EDENTON — The Edenton Police Department recently became the first law enforcement agency in North Carolina to purchase the Vector Law Enforcement Shield, a tool its creator said is designed to help officers de-escalate potentially violent situations.

About eight officers from across the region gathered in the Edenton Police Department’s training center as Robert Scalli, president and inventor of Vector Law Enforcement Training, and other Vector employees walked them through various training scenarios. The officers will undergo additional training to eventually teach others how to use the device.

Edenton police Chief Henry King said his department bought three Vector shields and three officers are receiving training to use them.

“It’s all about de-escalation,” King said, noting that the shield doesn’t look as militaristic as other tools police use.

Each de-escalation shield with accessories — a cover made of ballistics material and an clip to attach a light source — costs $1,311.

Unlike the big, full-body shields you might see on television during a police response to protesters, the shield fits on the forearm and weighs only 8 pounds.

Scalli, veteran Army Special Forces medic, created Vector Police Shield and its De-Escalation Training Program.

“I would rather see an officer de-escalating a potentially dangerous situation with words and one of our shields than with a baton, pepper spray or a gun. Sometimes violence can be avoided with better choices,” Scalli said.

The Vector Shield is a patented police shield and defends against bullets, projectiles, knives, machetes, bats, bricks, needles and animals. It is patented by Sunstein Law in Boston. The shield provides an officer protection while at the same time providing a safety barrier for citizens.

During the training exercises, officers would chime in as how they would use the tool.

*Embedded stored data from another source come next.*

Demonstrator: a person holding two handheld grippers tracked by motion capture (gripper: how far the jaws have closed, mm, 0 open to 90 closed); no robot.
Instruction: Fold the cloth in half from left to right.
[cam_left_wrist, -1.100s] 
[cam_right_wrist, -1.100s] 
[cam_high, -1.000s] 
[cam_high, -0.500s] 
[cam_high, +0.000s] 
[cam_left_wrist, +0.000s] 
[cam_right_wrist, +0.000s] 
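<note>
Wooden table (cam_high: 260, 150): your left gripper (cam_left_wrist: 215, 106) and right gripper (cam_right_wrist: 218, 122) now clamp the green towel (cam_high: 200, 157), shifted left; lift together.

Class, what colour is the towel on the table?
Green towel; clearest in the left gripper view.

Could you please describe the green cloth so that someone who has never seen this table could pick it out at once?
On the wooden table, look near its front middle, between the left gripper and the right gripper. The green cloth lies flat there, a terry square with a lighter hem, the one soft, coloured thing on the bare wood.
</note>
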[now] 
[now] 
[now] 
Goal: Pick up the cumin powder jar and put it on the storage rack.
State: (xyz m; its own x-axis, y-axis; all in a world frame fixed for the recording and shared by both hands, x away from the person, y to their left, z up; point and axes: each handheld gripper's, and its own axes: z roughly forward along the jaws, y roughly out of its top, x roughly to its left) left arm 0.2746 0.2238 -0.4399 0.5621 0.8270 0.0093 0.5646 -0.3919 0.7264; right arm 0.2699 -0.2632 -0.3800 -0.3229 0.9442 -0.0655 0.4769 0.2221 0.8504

Lt. Darrell Felton, the field operations instructor for the Elizabeth City Police Department, said when King told him about the shield, he could already imagine ways it could be used. Felton was accompanied at the training by Elizabeth City’s deputy police Chief James E. Avens Jr.

While role-playing how to deal with a suspect with a knife, Scalli noted it can be one of the most dangerous weapons officers can encounter. It is silent, anyone can buy it, and can be a danger if an officer gets too close. Unlike a bullet that just makes one hole, a knife can cut from the top to the bottom of its target’s chest — striking several vital veins — with one swing.

With the shield, an officer can get close to a knife-wielding suspect, reducing the opportunity for a suspect to attack others. It also gives an officer a chance to talk and de-escalate a situation. If a suspect tries to stab an officer, the officer can use the shield to block the attack, and possibly disarm the suspect.

“Instead of drawing a weapon, you can deploy the shield,” Scalli said. “You can move to a safe position and use communication to close the distance and de-escalate the situation.”

He emphasized that the company teaches users that the shield is designed for protecting, not for striking. He said Vector Shields are also well suited for hospitals and psychiatric wards to help staff manage a patient who might be a danger to themselves or others.

The shield is made of AR 600, a high-carbon steel backed with padding that absorbs some of the shock from a blow. It also has a hollow handle and an adjustable strap system, that can be customized to the officer’s preferences.

A cover is available that is made of ballistic canvas. It can be designed to include a custom design, such as a police department’s logo or a stop sign. It uses 3M reflective material that “lights up a dark room,” when a light is shined against it, Scalli said.